I believe they were around for at least 7 or 8 years if not longer.

Which /sys/class/infiniband counters are you referring to ? I suspect that you’re asking about the ones in PortExtendedCounters attribute (which include 64 bit versions of the data counters in PortCounters and some unicast/multicast ones). If so, this is optional on a per device basis and these only show up for devices which support them. I don’t have a list of all Mellanox HCAs and switches as to whether or not they are supported but it’s easy to tell (via perfquery -x (or --extended)) directed at port in question. If it responds with counters, then they should show up in /sys/class/infiniband on the machine which contains that port.

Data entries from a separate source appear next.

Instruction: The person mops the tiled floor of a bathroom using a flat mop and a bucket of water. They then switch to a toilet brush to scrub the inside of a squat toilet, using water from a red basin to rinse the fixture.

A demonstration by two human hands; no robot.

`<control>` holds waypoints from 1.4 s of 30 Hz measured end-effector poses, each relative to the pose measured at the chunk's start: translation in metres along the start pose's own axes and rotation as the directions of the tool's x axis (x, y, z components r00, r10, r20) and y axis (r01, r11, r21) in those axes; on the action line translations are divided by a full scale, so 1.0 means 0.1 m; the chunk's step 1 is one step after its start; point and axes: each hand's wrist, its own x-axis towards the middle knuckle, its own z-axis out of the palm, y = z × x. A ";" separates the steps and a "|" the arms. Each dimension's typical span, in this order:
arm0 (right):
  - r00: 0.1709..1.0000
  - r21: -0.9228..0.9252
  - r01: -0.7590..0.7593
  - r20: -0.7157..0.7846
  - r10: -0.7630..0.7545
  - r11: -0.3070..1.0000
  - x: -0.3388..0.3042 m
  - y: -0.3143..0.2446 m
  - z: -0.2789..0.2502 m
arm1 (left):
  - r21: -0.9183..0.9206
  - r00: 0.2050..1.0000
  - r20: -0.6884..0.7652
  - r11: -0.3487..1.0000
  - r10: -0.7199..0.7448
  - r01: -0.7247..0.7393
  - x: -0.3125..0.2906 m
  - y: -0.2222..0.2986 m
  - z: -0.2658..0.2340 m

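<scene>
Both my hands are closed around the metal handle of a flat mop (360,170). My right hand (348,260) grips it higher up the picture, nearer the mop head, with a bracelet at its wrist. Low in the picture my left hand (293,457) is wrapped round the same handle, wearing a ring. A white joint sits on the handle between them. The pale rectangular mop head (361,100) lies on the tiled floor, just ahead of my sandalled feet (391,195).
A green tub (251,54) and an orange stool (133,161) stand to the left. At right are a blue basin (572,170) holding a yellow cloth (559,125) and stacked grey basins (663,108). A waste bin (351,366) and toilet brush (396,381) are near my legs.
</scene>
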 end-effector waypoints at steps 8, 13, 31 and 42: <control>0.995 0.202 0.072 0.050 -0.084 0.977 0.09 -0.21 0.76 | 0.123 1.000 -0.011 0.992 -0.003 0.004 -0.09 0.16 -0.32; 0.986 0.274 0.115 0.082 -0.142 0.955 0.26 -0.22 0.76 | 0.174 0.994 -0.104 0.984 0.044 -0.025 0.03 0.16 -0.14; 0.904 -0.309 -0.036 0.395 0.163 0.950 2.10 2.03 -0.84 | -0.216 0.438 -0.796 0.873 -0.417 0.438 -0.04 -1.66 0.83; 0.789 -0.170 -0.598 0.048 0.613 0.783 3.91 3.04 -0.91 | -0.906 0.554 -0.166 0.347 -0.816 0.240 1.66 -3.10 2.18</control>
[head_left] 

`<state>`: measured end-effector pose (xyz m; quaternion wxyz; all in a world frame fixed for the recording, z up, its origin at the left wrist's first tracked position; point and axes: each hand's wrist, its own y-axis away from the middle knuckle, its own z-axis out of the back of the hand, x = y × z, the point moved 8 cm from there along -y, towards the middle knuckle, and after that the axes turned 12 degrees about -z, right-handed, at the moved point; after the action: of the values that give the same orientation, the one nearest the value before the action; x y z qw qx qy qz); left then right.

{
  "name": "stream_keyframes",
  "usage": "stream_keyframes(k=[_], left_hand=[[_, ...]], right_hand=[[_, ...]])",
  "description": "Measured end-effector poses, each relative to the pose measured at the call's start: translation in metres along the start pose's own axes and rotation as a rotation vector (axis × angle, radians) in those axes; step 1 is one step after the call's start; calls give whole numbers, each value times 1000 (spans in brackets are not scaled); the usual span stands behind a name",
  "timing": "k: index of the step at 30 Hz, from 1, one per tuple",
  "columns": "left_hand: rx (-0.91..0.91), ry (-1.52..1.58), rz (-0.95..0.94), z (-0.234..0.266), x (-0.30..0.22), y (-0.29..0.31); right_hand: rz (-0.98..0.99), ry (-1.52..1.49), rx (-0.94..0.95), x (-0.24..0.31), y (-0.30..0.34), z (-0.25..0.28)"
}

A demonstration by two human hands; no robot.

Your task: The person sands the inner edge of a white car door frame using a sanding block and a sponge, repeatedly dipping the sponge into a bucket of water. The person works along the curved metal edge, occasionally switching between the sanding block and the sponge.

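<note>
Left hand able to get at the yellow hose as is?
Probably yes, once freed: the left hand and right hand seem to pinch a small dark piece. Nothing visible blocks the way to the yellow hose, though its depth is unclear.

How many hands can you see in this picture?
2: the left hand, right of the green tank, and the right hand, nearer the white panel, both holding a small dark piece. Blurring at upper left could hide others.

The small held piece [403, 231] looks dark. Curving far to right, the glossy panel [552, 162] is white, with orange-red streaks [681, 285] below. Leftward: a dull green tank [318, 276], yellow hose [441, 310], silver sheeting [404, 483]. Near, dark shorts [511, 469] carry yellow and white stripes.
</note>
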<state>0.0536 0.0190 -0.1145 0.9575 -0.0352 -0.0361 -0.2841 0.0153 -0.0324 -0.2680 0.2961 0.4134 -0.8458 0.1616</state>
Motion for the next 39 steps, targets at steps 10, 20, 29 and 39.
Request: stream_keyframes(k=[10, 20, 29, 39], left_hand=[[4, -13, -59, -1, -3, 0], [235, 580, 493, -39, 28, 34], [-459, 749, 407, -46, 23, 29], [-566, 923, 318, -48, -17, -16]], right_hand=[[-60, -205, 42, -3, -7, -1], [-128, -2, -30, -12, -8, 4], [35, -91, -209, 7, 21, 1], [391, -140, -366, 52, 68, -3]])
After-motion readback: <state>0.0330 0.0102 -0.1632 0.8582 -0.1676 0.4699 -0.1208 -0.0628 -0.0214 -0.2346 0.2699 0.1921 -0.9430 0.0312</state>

Yes exactly. There seems to be hardware and OFED version dependency whether the PortExtendedCounters attribute is exposed. I haven’t discovered the pattern yet. Sometimes “perfquery --extended” will show these parameters even if they are not exposed under sysfs (ie. /sys/class/infiniband).

We are using CentOS 6.8 with kernel 2.6.32-642.11.1.el6.x86_64 (latest available), and the CentOS mlx4 kernel modules (I tried using OFED but they wouldn’t support NFSoRDMA)

The changes for this are relatively recent and went into some 4.x kernel.

See some examples here for mlx5, I’m not sure if this is the same for mlx4.

Understanding mlx5 Linux Counters and Status Parameters https://community.mellanox.com/s/article/understanding-mlx5-linux-counters-and-status-parameters

I tried using MOFED drivers but the NFS/RDMA module was not working properly so I reverted back to CentOS drivers. Is it possible to use parts of MOFED to enable these counters but still use CentOS drivers for NFS/RDMA?

I don’t know how to mix and match CentOS and MOFED CentOS bits nor if that’s even possible. It should be possible to update your CentOS for the 64 bit counter support. It’s a few patches to drivers/infiniband/core and a rebuild…